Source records
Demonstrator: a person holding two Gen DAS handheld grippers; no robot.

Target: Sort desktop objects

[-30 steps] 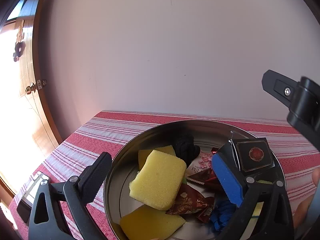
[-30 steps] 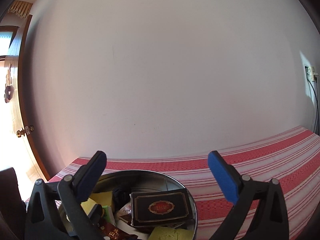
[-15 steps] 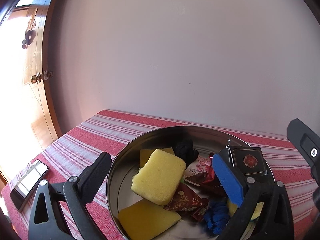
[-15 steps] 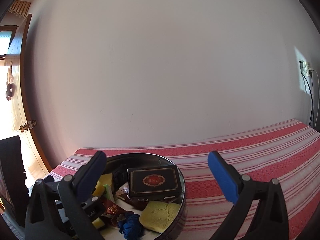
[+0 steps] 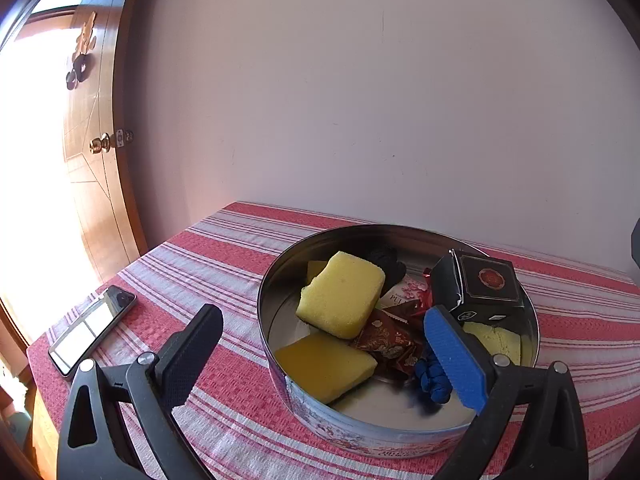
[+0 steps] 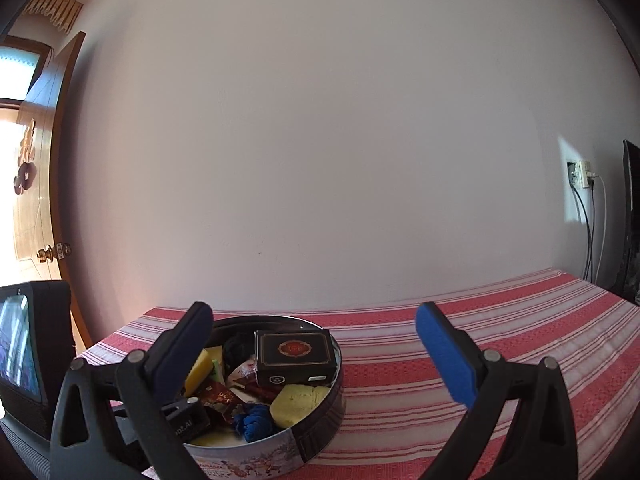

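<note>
The round tin [image 5: 276, 364] sits on the red-striped bench [image 5: 224, 248], holding the sorted things: yellow sponges [image 5: 340, 294], a black box [image 5: 486, 286] propped against the far right wall, red wrappers [image 5: 390, 340], a blue cord bundle [image 5: 430, 378] and a dark bundle [image 5: 386, 262] at the back. In the left wrist view the left gripper [image 5: 324, 340] stands wide open with nothing held; its blue pad is over the tin's right half and its black pad over the cloth outside the left wall, so the near rim lies between the jaws. Only this view shows a phone [image 5: 92, 326] lying flat near the bench's left edge, apparently the one thing left outside, and nearer the left hand.

In the right wrist view the right gripper [image 6: 314, 350] is likewise wide open and empty, with the tin [image 6: 320, 412] low and to its left and the box's [image 6: 294, 356] long axis running across the frame. Only here do the bare cloth to the right and a wall socket [image 6: 582, 174] appear.
</note>
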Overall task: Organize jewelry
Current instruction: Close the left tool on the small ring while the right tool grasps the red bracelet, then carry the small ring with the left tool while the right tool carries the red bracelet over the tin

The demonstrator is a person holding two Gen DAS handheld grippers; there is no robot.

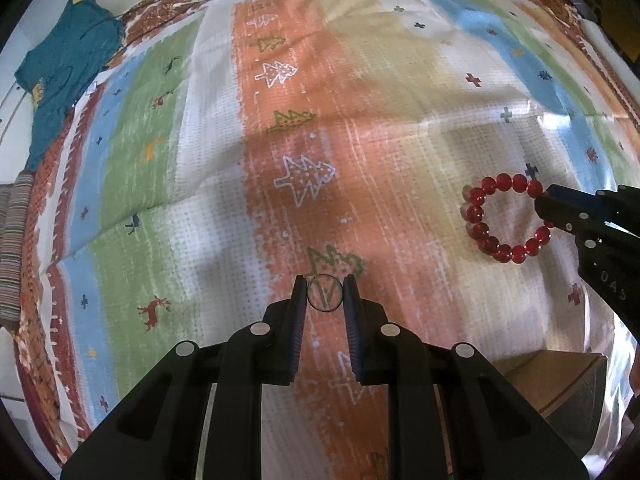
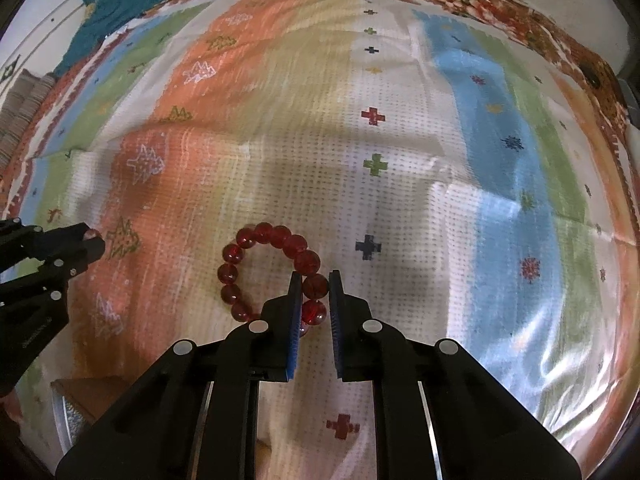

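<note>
A thin dark ring (image 1: 325,294) sits pinched between the fingertips of my left gripper (image 1: 325,292), just above the patterned cloth (image 1: 200,184). A red bead bracelet (image 1: 505,217) lies to the right on the cloth. My right gripper (image 2: 315,286) is closed around one side of the red bead bracelet (image 2: 264,272), with beads between its blue pads. The right gripper also shows in the left wrist view (image 1: 546,204) at the bracelet's right side. The left gripper shows in the right wrist view (image 2: 94,242) at the far left.
A teal garment (image 1: 64,68) lies at the far left corner of the cloth. A brown box (image 1: 560,384) with a shiny side stands at the near right; it also shows in the right wrist view (image 2: 80,396). A striped fabric edge (image 1: 10,248) lies left.
</note>
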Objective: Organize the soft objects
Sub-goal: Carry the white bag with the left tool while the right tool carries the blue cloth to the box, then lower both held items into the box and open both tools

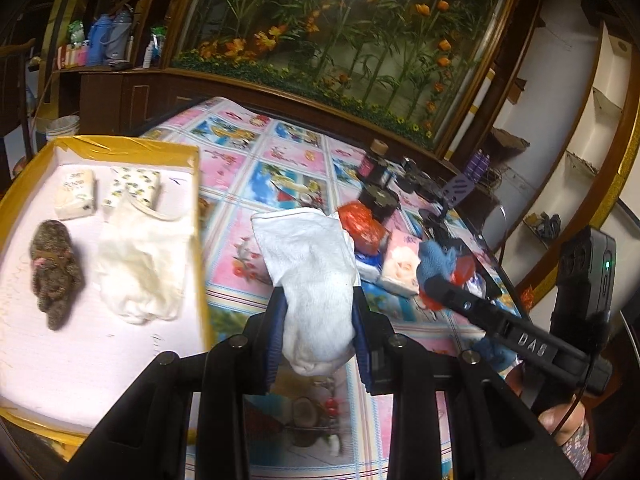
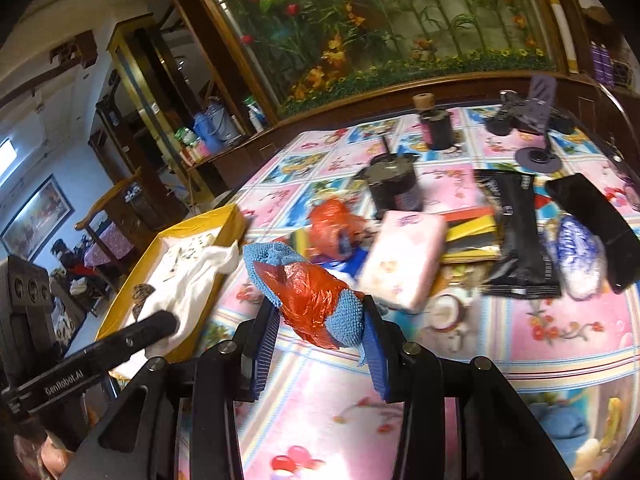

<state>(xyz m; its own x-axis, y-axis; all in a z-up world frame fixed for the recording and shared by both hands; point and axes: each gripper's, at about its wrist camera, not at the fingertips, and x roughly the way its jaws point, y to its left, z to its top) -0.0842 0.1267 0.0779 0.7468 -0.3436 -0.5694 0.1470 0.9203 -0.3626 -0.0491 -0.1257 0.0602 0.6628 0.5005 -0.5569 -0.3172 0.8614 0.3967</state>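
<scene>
My left gripper point(image 1: 319, 320) is shut on a white sock point(image 1: 312, 272), held in the air just right of the yellow-rimmed tray point(image 1: 120, 146). The tray holds two tissue packs point(image 1: 76, 194), a brown plush toy point(image 1: 54, 268) and a white glove point(image 1: 140, 268). My right gripper point(image 2: 320, 320) is shut on a blue knitted cloth point(image 2: 348, 316) with an orange-red plastic bag point(image 2: 308, 292) wrapped over it, lifted above the flowered tablecloth. In the right wrist view the sock point(image 2: 192, 284) hangs over the tray's near corner.
On the table lie a pink tissue pack point(image 2: 404, 260), another orange bag point(image 2: 332, 220), a black wipes pack point(image 2: 516, 232), a phone point(image 2: 592, 224), a blue-and-white bag point(image 2: 580, 256), a dark jar point(image 2: 394, 188), a corked bottle point(image 2: 434, 124) and a phone stand point(image 2: 538, 120).
</scene>
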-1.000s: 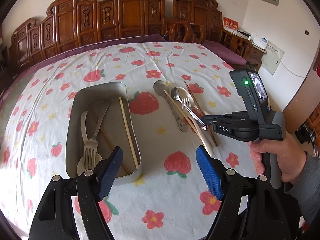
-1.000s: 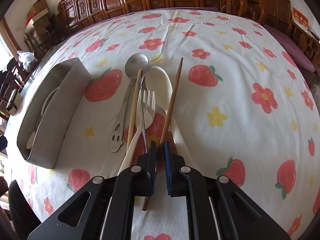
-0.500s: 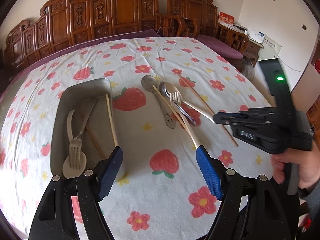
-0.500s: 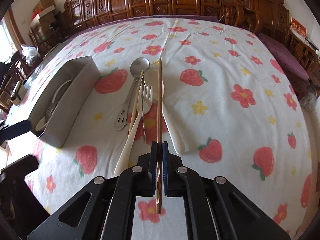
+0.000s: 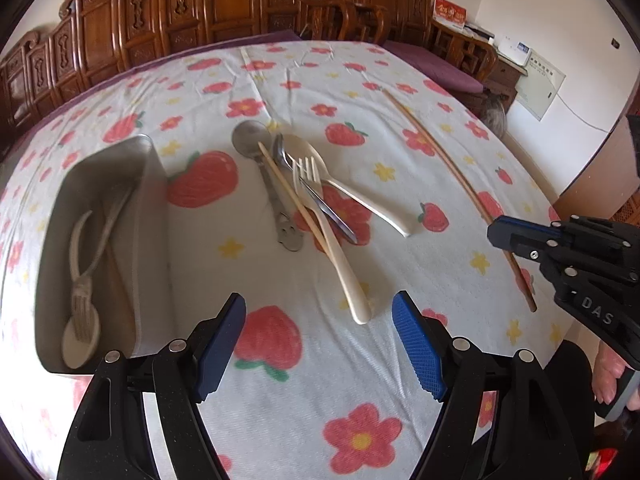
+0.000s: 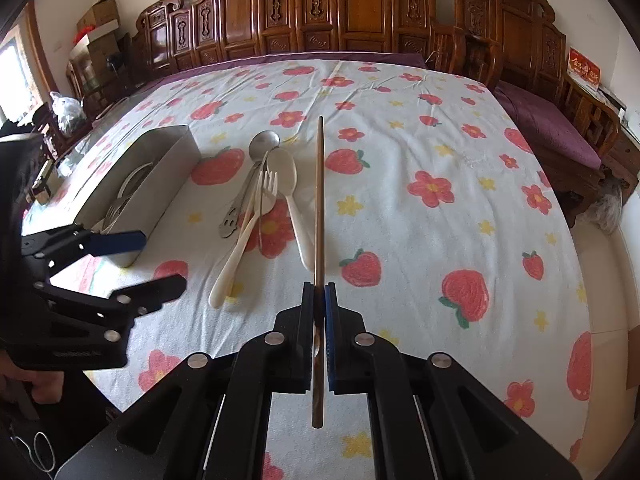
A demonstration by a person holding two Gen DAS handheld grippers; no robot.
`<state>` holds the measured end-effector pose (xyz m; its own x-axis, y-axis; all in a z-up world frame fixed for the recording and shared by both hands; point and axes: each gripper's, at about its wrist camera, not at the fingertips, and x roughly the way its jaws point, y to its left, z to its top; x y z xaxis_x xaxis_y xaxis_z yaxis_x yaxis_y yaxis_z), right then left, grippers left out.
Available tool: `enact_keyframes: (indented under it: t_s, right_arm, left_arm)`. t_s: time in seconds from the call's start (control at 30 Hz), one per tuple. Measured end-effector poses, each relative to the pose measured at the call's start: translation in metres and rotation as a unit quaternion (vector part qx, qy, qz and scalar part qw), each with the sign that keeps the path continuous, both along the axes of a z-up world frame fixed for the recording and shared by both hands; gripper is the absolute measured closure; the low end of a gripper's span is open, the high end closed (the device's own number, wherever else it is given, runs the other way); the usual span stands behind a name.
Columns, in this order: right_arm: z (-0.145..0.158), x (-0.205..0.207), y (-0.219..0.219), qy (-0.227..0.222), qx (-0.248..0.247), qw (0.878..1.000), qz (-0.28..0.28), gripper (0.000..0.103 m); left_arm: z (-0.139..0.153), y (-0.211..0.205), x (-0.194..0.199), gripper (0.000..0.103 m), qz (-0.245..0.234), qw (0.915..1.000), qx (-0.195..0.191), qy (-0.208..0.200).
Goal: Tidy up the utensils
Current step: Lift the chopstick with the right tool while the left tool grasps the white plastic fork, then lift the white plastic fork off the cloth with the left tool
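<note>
My right gripper (image 6: 319, 294) is shut on a brown wooden chopstick (image 6: 319, 200) and holds it lifted above the cloth, pointing away; both show at the right of the left wrist view, the chopstick (image 5: 448, 164) and the gripper (image 5: 498, 236). A pile of utensils lies mid-table: a metal spoon (image 5: 250, 140), a cream spoon (image 5: 352, 196), a cream fork (image 5: 332, 236) and a light chopstick (image 5: 294, 196). The metal tray (image 5: 154, 216) at left holds a fork, a spoon and chopsticks. My left gripper (image 5: 318, 344) is open and empty, above the cloth in front of the pile.
The table wears a white cloth with strawberries and flowers (image 6: 432, 188). Carved wooden chairs (image 6: 360, 8) line the far side. A purple cushioned bench (image 6: 548, 124) stands at right. The left gripper (image 6: 120, 260) shows at the left of the right wrist view, beside the tray (image 6: 160, 176).
My right gripper has lifted the brown chopstick off the pile and drawn it back and to the right. My left gripper has moved a little closer to the pile.
</note>
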<state>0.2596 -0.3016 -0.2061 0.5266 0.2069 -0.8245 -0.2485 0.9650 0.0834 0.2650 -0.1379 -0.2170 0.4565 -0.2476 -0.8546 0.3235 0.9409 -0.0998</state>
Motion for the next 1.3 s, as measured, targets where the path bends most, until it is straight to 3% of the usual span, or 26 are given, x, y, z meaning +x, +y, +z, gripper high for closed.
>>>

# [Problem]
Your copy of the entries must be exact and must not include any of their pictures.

# [Response to this exercise]
Demonstrator: a person holding two Gen DAS handheld grippers; no robot.

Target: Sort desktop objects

[-30 steps] 
[-30 steps] 
[-15 steps] 
[-15 steps] 
[+0 steps] 
[+0 steps] 

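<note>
The round tin [image 5: 276, 364] sits on the red-striped bench [image 5: 224, 248], holding the sorted things: yellow sponges [image 5: 340, 294], a black box [image 5: 486, 286] propped against the far right wall, red wrappers [image 5: 390, 340], a blue cord bundle [image 5: 430, 378] and a dark bundle [image 5: 386, 262] at the back. In the left wrist view the left gripper [image 5: 324, 340] stands wide open with nothing held; its blue pad is over the tin's right half and its black pad over the cloth outside the left wall, so the near rim lies between the jaws. Only this view shows a phone [image 5: 92, 326] lying flat near the bench's left edge, apparently the one thing left outside, and nearer the left hand.

In the right wrist view the right gripper [image 6: 314, 350] is likewise wide open and empty, with the tin [image 6: 320, 412] low and to its left and the box's [image 6: 294, 356] long axis running across the frame. Only here do the bare cloth to the right and a wall socket [image 6: 582, 174] appear.
</note>
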Overall task: Organize jewelry
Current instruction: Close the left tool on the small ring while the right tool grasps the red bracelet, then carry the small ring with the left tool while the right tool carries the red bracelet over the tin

The demonstrator is a person holding two Gen DAS handheld grippers; there is no robot.


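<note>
A thin dark ring (image 1: 325,294) sits pinched between the fingertips of my left gripper (image 1: 325,292), just above the patterned cloth (image 1: 200,184). A red bead bracelet (image 1: 505,217) lies to the right on the cloth. My right gripper (image 2: 315,286) is closed around one side of the red bead bracelet (image 2: 264,272), with beads between its blue pads. The right gripper also shows in the left wrist view (image 1: 546,204) at the bracelet's right side. The left gripper shows in the right wrist view (image 2: 94,242) at the far left.
A teal garment (image 1: 64,68) lies at the far left corner of the cloth. A brown box (image 1: 560,384) with a shiny side stands at the near right; it also shows in the right wrist view (image 2: 80,396). A striped fabric edge (image 1: 10,248) lies left.
</note>
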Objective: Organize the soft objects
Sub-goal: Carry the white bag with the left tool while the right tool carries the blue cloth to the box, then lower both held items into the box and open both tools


<state>(xyz m; its own x-axis, y-axis; all in a z-up world frame fixed for the recording and shared by both hands; point and axes: each gripper's, at about its wrist camera, not at the fingertips, and x roughly the way its jaws point, y to its left, z to its top) -0.0842 0.1267 0.0779 0.7468 -0.3436 -0.5694 0.1470 0.9203 -0.3626 -0.0491 -0.1257 0.0602 0.6628 0.5005 -0.5569 -0.3172 0.8614 0.3967</state>
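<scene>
My left gripper point(image 1: 319, 320) is shut on a white sock point(image 1: 312, 272), held in the air just right of the yellow-rimmed tray point(image 1: 120, 146). The tray holds two tissue packs point(image 1: 76, 194), a brown plush toy point(image 1: 54, 268) and a white glove point(image 1: 140, 268). My right gripper point(image 2: 320, 320) is shut on a blue knitted cloth point(image 2: 348, 316) with an orange-red plastic bag point(image 2: 308, 292) wrapped over it, lifted above the flowered tablecloth. In the right wrist view the sock point(image 2: 192, 284) hangs over the tray's near corner.
On the table lie a pink tissue pack point(image 2: 404, 260), another orange bag point(image 2: 332, 220), a black wipes pack point(image 2: 516, 232), a phone point(image 2: 592, 224), a blue-and-white bag point(image 2: 580, 256), a dark jar point(image 2: 394, 188), a corked bottle point(image 2: 434, 124) and a phone stand point(image 2: 538, 120).
</scene>
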-1.000s: 
-1.000s: 
-0.500s: 
-0.500s: 
+0.000s: 
+0.000s: 
A demonstration by a person holding two Gen DAS handheld grippers; no robot.
`<state>` holds the measured end-effector pose (xyz m; its own x-axis, y-axis; all in a z-up world frame fixed for the recording and shared by both hands; point and axes: each gripper's, at about its wrist camera, not at the fingertips, and x roughly the way its jaws point, y to its left, z to its top; x y z xaxis_x xaxis_y xaxis_z yaxis_x yaxis_y yaxis_z), right then left, grippers left out.
Available tool: `enact_keyframes: (indented under it: t_s, right_arm, left_arm)`. t_s: time in seconds from the call's start (control at 30 Hz), one per tuple. Measured end-effector poses, each relative to the pose measured at the call's start: translation in metres and rotation as a unit quaternion (vector part qx, qy, qz and scalar part qw), each with the sign that keeps the path continuous, both along the axes of a z-up world frame fixed for the recording and shared by both hands; gripper is the absolute measured closure; the low end of a gripper's span is open, the high end closed (the device's own number, wherever else it is given, runs the other way); the usual span stands behind a name.
Columns, in this order: right_arm: z (-0.145..0.158), x (-0.205..0.207), y (-0.219..0.219), qy (-0.227..0.222), qx (-0.248..0.247), qw (0.878..1.000), qz (-0.28..0.28), gripper (0.000..0.103 m); left_arm: z (-0.139..0.153), y (-0.211..0.205), x (-0.194..0.199), gripper (0.000..0.103 m), qz (-0.245..0.234), qw (0.915..1.000), qx (-0.195..0.191), qy (-0.208..0.200).
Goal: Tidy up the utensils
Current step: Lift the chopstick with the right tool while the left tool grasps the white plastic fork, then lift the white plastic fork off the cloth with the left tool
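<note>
My right gripper (image 6: 319, 294) is shut on a brown wooden chopstick (image 6: 319, 200) and holds it lifted above the cloth, pointing away; both show at the right of the left wrist view, the chopstick (image 5: 448, 164) and the gripper (image 5: 498, 236). A pile of utensils lies mid-table: a metal spoon (image 5: 250, 140), a cream spoon (image 5: 352, 196), a cream fork (image 5: 332, 236) and a light chopstick (image 5: 294, 196). The metal tray (image 5: 154, 216) at left holds a fork, a spoon and chopsticks. My left gripper (image 5: 318, 344) is open and empty, above the cloth in front of the pile.
The table wears a white cloth with strawberries and flowers (image 6: 432, 188). Carved wooden chairs (image 6: 360, 8) line the far side. A purple cushioned bench (image 6: 548, 124) stands at right. The left gripper (image 6: 120, 260) shows at the left of the right wrist view, beside the tray (image 6: 160, 176).
My right gripper has lifted the brown chopstick off the pile and drawn it back and to the right. My left gripper has moved a little closer to the pile.
</note>
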<state>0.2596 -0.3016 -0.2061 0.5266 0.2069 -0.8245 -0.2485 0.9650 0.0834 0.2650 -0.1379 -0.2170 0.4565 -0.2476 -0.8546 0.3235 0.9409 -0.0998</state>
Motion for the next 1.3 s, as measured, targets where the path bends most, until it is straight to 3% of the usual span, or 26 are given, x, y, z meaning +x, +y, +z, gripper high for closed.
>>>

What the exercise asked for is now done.